EXERCISE AIM | Pull out every line from the listing that has the word "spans".
-------
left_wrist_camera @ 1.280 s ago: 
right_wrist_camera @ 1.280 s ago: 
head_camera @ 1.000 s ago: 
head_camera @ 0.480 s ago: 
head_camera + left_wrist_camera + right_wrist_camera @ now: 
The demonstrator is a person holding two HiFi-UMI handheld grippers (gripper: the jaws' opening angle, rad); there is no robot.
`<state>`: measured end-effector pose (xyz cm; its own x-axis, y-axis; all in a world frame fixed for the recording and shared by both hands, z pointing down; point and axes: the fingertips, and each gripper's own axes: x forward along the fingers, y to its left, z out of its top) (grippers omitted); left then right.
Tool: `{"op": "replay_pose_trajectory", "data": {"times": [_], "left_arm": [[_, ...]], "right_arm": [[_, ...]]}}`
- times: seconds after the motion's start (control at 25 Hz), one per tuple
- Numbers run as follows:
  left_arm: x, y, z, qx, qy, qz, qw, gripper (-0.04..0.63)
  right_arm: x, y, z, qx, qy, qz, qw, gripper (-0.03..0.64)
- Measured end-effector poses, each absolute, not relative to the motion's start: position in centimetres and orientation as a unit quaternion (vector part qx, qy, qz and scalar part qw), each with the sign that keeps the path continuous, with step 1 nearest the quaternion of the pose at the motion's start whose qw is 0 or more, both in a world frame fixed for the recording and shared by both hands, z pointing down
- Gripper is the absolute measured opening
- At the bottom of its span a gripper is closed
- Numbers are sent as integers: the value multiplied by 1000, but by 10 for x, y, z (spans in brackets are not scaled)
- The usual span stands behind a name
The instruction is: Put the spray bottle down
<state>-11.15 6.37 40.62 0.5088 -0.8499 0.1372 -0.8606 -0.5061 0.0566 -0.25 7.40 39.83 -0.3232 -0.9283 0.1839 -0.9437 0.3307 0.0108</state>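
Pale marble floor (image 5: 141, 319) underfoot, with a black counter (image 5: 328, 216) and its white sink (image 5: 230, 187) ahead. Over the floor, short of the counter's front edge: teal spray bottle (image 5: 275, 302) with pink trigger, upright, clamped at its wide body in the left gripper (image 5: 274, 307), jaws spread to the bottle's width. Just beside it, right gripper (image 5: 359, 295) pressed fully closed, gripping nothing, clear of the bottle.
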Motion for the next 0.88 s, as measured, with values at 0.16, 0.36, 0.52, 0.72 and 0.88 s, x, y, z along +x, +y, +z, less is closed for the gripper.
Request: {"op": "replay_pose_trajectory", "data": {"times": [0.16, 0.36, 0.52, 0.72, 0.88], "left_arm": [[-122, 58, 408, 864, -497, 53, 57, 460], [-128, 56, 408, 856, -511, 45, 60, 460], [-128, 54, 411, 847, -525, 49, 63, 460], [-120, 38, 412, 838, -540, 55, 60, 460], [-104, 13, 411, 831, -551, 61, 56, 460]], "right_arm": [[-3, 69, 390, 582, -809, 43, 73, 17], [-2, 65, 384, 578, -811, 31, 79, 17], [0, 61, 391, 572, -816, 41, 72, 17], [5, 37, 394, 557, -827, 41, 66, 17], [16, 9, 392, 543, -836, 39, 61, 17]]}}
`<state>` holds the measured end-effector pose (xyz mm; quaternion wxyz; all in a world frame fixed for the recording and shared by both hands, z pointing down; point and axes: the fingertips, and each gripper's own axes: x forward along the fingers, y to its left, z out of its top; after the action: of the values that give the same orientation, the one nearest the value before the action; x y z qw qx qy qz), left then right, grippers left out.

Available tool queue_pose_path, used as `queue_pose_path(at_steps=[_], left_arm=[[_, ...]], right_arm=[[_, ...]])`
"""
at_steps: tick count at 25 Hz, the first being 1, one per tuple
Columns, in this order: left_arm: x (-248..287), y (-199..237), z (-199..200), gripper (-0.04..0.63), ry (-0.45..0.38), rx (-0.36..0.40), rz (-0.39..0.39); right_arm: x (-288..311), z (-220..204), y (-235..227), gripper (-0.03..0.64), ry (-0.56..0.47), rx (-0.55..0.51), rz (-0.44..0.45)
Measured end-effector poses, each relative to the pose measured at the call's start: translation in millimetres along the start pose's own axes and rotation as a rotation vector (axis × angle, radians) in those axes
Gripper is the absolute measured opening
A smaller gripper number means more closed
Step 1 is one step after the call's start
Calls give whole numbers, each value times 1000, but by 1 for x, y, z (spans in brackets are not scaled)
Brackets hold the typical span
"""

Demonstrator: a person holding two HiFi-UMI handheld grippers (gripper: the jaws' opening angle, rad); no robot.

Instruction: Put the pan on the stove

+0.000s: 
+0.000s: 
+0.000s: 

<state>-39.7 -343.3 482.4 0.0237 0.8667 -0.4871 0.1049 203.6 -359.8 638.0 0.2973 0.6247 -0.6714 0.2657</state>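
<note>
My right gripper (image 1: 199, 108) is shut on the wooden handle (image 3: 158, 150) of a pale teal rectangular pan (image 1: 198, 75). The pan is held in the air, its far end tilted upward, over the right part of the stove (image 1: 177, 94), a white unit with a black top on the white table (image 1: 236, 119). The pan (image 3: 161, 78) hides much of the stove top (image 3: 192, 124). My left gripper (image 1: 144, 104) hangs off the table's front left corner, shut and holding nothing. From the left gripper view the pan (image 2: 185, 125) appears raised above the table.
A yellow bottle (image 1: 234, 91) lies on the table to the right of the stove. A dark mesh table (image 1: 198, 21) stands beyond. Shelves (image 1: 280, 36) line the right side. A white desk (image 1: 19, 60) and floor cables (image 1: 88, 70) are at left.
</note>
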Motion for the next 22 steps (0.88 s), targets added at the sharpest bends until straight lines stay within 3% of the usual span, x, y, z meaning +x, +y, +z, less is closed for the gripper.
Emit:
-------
TASK RESPONSE |
- Numbers are sent as integers: the value multiplied by 1000, but by 10 for x, y, z (spans in brackets are not scaled)
Calls give whole numbers, each value times 1000, but by 1 for x, y, z (spans in brackets are not scaled)

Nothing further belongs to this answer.